The Friendless Sky, by A McKee
The Friendless Sky, The story of air combat in World War 1
by Alexander McKee
Alexander McKee, historian, diver and underwater photographer is best known for leading the team of amateur divers (including John Bevan) from the Southsea BSAC who spent 20 years searching for and eventually finding the Mary Rose. John Bevan’s admiration and respect for ‘Mac’ (as he was known to his friends) is reflected in his comprehensive collection of McKee’s books of which this is one.

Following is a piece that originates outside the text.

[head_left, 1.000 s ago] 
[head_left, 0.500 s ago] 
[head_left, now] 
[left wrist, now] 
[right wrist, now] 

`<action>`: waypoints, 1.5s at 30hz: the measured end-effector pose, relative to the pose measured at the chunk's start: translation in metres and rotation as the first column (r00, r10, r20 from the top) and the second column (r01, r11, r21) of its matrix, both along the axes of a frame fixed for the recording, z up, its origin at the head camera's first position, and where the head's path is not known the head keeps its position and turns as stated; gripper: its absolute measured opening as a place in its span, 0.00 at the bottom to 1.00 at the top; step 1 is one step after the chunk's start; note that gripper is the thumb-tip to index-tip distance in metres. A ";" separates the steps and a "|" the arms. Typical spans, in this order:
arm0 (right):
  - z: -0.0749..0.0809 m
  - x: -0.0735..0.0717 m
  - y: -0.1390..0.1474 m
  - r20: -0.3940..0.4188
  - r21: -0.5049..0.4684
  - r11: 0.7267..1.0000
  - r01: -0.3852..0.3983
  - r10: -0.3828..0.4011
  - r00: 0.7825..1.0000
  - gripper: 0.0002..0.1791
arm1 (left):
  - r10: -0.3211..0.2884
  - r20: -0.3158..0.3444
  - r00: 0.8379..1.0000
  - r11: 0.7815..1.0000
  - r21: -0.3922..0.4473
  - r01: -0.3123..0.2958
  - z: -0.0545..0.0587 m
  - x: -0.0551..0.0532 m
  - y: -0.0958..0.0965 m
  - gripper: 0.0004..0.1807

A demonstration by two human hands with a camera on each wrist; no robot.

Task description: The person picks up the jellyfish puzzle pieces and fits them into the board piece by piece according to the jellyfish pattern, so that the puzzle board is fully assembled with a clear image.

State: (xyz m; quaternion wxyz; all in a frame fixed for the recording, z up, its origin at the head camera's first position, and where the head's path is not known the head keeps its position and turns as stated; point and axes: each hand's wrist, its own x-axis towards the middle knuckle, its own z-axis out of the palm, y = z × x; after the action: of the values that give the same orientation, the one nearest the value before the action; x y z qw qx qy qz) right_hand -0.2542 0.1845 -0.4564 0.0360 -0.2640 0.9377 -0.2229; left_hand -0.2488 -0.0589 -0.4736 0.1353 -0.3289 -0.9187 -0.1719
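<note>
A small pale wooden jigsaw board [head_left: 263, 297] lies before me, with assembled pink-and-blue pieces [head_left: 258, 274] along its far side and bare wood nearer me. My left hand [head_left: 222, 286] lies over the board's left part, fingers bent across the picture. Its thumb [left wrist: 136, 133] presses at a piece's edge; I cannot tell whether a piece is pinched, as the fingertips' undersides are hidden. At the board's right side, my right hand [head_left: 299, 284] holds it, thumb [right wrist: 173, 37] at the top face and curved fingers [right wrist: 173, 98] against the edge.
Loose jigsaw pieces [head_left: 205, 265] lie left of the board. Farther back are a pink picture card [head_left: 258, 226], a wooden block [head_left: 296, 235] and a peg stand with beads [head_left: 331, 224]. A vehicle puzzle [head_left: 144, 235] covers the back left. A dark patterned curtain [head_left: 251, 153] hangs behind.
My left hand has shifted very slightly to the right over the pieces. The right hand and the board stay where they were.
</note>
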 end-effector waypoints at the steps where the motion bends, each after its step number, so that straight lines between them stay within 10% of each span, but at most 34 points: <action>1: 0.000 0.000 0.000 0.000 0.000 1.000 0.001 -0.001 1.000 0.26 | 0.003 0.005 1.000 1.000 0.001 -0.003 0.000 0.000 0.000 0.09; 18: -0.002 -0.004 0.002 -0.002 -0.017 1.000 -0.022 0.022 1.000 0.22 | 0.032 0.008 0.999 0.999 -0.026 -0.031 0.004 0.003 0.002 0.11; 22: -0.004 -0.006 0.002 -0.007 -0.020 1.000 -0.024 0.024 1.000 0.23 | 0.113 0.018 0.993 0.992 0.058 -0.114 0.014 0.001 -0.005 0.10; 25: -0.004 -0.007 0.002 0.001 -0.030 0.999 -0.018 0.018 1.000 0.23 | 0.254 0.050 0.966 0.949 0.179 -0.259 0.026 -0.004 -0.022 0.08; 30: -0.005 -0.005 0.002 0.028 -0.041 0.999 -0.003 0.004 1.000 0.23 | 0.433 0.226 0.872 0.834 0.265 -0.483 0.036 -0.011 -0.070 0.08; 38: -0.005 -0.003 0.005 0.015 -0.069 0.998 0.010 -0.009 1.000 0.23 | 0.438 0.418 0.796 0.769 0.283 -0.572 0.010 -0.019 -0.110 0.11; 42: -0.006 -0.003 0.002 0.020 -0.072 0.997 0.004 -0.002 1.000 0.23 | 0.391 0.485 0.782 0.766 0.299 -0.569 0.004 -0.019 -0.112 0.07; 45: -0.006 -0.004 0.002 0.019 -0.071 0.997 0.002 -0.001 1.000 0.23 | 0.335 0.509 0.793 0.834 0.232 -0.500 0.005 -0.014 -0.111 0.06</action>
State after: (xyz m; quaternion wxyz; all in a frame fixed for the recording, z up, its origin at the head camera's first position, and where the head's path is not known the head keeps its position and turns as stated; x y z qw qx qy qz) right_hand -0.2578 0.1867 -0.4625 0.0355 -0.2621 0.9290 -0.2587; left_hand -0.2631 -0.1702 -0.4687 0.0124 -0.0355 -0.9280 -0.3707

In 1914, for the first time in history, a British Expeditionary Force crossed the Channel under air cover. It was barely five years since the first flimsy flying machine had flown the Channel (with a destroyer following in case of engine failure). Yet within three years a British aircraft had flown the Atlantic, nearly 2,000 miles non-stop. Air fighting, which had begun with pistols and rifles being fired casually out of ‘flying birdcages’ had become a deadly science. The concept of a strategic bomber force was born and tested. Drawing entirely on a host of eye-witness narratives, McKee recreates the battles and outlines the progress of the momentous war years.
Hardback with dust jacket in protective cellophane cover.
Dust jacket in well-used condition. Rubbed corners, tears to edges and small pieces missing. Illustrated endpapers have slight mottling. Inside pages in good condition
12 pages of black and white photographs.
1962, Souvenir Press, London (first edition)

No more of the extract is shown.